Sacramento’s offensive rating is 109.8, just a tick better than Indiana’s. Their defensive rating is 120.0, which is somehow worse than the Pacers’ porous defense. The Kings are allowing 120 points per 100 possessions this season. That’s bottom-five territory, and it shows up every night. They can’t guard anybody, and their pace at 100.4 possessions per game is actually slower than Indiana’s 102.0.
The Matchup
Here’s where the numbers get interesting. When you match Indiana’s offense against Sacramento’s defense, you get a mismatch number of minus-11.3 points per 100 possessions. That’s a strong indicator that Indiana’s offense—even this depleted version—should find some success against Sacramento’s atrocious defense. Flip it around, and Sacramento’s offense against Indiana’s defense shows a minus-7.4 mismatch. Both teams should score, but the gap favors Indiana’s offensive opportunities more than Sacramento’s.
The rebounding edge goes to Sacramento by 3.1 percentage points on the offensive glass, which matters for second-chance points. But Indiana’s not getting destroyed on the boards—they’re just not winning that battle. Ball security is essentially even, with the turnover rate separated by one-tenth of a percentage point. There’s no real advantage there for either side.

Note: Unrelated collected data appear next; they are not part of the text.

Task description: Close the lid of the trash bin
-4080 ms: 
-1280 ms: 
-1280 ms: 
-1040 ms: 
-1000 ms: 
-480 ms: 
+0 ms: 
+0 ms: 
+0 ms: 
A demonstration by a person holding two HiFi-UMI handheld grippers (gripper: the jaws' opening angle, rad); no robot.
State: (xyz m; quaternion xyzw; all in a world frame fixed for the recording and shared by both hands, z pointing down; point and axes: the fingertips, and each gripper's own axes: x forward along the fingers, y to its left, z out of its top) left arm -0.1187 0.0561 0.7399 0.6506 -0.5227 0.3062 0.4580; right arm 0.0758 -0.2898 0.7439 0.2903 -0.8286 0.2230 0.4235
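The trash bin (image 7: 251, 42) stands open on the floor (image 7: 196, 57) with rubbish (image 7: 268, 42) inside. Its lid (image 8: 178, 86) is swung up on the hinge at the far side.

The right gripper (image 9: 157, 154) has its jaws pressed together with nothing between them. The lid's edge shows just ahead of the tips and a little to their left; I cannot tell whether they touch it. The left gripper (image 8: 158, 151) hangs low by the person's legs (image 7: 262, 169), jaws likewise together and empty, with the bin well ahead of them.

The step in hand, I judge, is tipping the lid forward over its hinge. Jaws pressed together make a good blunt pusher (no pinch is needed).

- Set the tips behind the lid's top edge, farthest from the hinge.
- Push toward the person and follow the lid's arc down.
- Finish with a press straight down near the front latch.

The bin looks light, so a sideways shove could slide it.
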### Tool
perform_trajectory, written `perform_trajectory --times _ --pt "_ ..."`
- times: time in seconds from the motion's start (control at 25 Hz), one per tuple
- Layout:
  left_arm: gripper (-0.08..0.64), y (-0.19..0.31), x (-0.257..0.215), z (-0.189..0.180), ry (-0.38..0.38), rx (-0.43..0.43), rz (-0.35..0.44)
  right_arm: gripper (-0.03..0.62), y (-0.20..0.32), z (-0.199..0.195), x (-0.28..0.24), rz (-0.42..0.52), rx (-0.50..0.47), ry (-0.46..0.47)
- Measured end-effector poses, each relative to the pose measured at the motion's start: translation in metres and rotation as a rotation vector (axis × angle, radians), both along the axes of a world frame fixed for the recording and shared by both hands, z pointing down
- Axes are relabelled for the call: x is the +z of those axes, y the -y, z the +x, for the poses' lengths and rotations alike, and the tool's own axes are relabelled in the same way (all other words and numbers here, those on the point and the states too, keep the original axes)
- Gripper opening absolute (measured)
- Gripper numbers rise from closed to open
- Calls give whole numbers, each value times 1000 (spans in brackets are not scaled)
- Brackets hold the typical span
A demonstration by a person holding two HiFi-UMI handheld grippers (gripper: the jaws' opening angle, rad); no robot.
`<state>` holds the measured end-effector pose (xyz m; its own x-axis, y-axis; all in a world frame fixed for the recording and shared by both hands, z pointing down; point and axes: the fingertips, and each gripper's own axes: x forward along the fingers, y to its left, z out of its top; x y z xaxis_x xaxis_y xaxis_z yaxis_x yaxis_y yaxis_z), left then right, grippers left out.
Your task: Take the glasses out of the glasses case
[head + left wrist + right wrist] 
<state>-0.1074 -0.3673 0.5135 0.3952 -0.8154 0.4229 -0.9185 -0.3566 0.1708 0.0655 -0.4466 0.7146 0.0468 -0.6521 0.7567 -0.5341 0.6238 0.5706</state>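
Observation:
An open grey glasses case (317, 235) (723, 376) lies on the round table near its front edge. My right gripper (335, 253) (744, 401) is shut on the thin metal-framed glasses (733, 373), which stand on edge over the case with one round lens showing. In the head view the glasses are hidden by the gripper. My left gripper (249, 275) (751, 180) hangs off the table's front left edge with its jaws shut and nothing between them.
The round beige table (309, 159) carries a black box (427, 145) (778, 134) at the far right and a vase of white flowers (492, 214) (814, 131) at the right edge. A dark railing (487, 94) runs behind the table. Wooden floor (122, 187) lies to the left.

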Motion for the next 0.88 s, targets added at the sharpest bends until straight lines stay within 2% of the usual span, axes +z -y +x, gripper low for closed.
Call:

Clutch stats show both teams are mediocre in close games—Indiana’s 10-19 in clutch situations, Sacramento’s 9-16. Neither team executes down the stretch, and frankly, neither team cares about winning close games at this point in the season. If this game’s within five in the final minutes, expect sloppy possessions and poor shot selection from both sides.
My model projects this game at 115.7 for Indiana and 114.8 for Sacramento, landing on a total around 230.5. That’s six full points under the market number of 236.5. The projected margin with home court factored in is Sacramento by 1.1 points, which makes that 3.5-point spread look inflated by at least two points.
Bash’s Best Bet & The Play
The Play: Indiana Pacers +3.5 (-110)
Secondary Look: Under 236.5 (-110)
I’m taking the Pacers plus the points, and I’m looking hard at the under. Indiana’s getting 3.5 points in a game that projects as a one-point Sacramento win. That’s 2.4 points of value on the spread, and while neither team inspires confidence, getting nearly a field goal with the team that’s been more efficient all season feels like the right side.
The under at 236.5 is the stronger play if you’re only picking one. We’re talking about two teams with decimated rotations, both playing at a pace just over 100 possessions, and a total that’s been inflated by recent blowouts that don’t reflect the reality of this matchup. The projection sits at 230.5, giving you six points of cushion. That’s real value in a game where both offenses are running on fumes.
Risk here is obvious—you’re betting on two lottery teams that don’t care about winning. Variance is high, effort is questionable, and garbage time could swing this either way. But the math says the market’s overrating Sacramento at home and overestimating the scoring in a game between two teams just trying to get to April.